Marse Romero
  • Music
  • Class of 2018
  • Temple Hills, MD

FSU's Department of Music to Present Spring Opera Theatre Performance

2018 Apr 5

Frostburg State University's Department of Music will present famous operatic scenes from Wolfgang Amadeus Mozart's "Bastien and Bastienna," Samuel Barber's "A Hand of Bridge," Henry Purcell's "The Fairy Queen," Christoph Willibald Gluck's "Orfeo ed Euridice" and Georges Bizet's "Pearl Fishers" for its spring opera theatre concert. Performances will take place Monday, April 23, and Tuesday, April 24, at 7:30 p.m. in the Pealer Recital Hall of FSU's Woodward D. Pealer Performing Arts Center. This event is free and open to the public.

Directed by Dr. Victoria Browers, the performance will feature sopranos Marse Romero and Rachel Cox, mezzo-soprano Pateley Bongiorni, tenors David Cook and Gabriel Harper, counter tenor/baritone Anthony Dyson and baritone Raymond Sorenson. Joesph Yungen will accompany the group on piano.

"Bastien und Bastienne" is a one-act singspiel, a comic opera, and was one of Mozart's earliest operas, written in 1768 when he was only 12 years old. It was allegedly commissioned by Viennese physician and "magnetist" Dr. Franz Mesmer as a satire of the pastoral genre then prevalent. In this opera, Bastienne, a shepherdess, fears that her dearest friend, Bastien, has forsaken her for another pretty face, and decides to go into the pasture to be comforted by her flock of lambs. Before she can leave, however, she runs into Colas, the village soothsayer, and requests the help of his magical powers to help win back her Bastien.

"A Hand of Bridge" is an opera in one act, possibly the shortest opera that is regularly performed: It lasts about nine minutes. It premiered as a part of Menotti's Festival of Two Worlds in Spoleto in 1959 at the Teatro Caio Melisso. The opera consists of two unhappily married couples playing a hand of bridge, during which each character has an arietta in which he or she professes his or her inner desires.

"The Fairy Queen" is a masque or semi-opera. The libretto is an anonymous adaptation of William Shakespeare's wedding comedy "A Midsummer Night's Dream." First performed in 1692, "The Fairy Queen" was composed three years before Purcell's death at 35. Following his death, the score was lost and only rediscovered early in the 20th century.

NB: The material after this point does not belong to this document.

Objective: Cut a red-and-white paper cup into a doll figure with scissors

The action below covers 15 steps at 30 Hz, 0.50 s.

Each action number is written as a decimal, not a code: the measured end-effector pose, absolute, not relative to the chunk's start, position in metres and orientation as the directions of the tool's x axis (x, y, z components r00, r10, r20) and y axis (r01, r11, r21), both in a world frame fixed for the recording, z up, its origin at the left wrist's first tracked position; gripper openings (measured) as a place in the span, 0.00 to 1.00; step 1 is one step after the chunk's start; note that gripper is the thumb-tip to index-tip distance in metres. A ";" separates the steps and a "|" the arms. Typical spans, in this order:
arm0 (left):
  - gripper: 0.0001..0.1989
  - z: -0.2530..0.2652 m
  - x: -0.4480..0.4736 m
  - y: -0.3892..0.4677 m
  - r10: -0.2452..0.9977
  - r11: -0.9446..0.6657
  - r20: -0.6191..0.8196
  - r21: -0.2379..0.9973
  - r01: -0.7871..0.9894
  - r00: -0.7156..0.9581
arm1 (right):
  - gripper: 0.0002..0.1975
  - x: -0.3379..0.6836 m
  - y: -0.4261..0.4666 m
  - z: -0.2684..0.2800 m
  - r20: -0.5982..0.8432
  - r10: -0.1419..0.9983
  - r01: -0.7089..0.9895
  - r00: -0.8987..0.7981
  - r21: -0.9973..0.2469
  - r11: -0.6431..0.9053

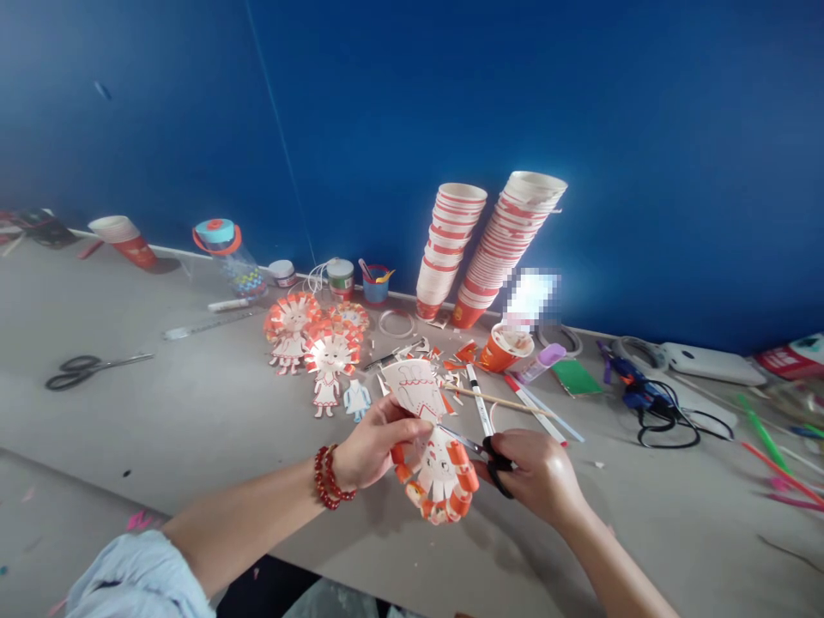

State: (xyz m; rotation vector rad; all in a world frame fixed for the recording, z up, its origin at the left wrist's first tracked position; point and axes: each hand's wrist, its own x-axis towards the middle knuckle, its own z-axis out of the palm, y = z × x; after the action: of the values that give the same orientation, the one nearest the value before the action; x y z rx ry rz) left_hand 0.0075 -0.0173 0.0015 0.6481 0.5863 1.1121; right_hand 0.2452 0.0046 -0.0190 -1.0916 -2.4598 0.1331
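Note:
My left hand (377,433) pinches a paper doll (440,463) cut from a paper cup, held upside down above the table. Its face and curled orange fringe point toward me, while the dress part, with red drawn lines, points away. Closed around black handles, my right hand (537,472) holds scissors (473,444) whose blades meet the doll near its neck, beside my left fingertips. Beyond my left hand lie finished-looking paper dolls (330,352) with orange-and-white fringes and a small blue-edged paper dress (357,400).
Two tall stacks of paper cups (451,249) lean by the blue wall. Paper scraps, a marker (478,399) and a wooden stick (502,400) lie just past the doll. Another pair of scissors (96,367) rests at left; a blue glue gun (634,378) with its cord is at right.

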 end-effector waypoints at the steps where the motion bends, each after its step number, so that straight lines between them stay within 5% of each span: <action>1: 0.08 0.001 0.008 -0.017 0.937 0.298 -0.099 0.725 -0.622 0.334 | 0.18 0.245 0.005 -0.019 0.357 0.726 0.685 -0.587 -0.260 0.681; 15: 0.09 -0.003 0.008 -0.016 0.916 0.329 -0.089 0.723 -0.607 0.391 | 0.16 0.242 0.001 -0.027 0.340 0.750 0.701 -0.567 -0.279 0.656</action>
State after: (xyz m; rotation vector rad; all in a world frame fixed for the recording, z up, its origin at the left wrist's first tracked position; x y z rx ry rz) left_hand 0.0077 -0.0164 -0.0031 0.6643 0.5455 1.0632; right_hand 0.2423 0.0013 -0.0268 -1.1363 -2.4451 0.1566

"Orfeo ed Euridice" is an opera based on the myth of Orpheus. It belongs to the genre of the azione teatrale, an opera on a mythological subject with choruses and dancing. The piece was first performed at the Burgtheater in Vienna in 1762. "Orfeo ed Euridice" is the first of Gluck's "reform" operas, in which he attempted to replace the abstruse plots and overly complex music of opera seria with a "noble simplicity" in the music and the drama.

"The Pearl Fishers" ("Les pecheurs de perles") is an opera in three acts. It premiered in 1863 at the Theatre Lyrique in Paris. Set in ancient times on the island of Ceylon (Sri Lanka), the opera tells the story of how two men's vow of eternal friendship is threatened by their love for the same woman, whose own dilemma is the conflict between secular love and her sacred oath as a priestess. The friendship duet "Au fond du temple saint," generally known as "The Pearl Fishers Duet," is one of the best-known in Western opera.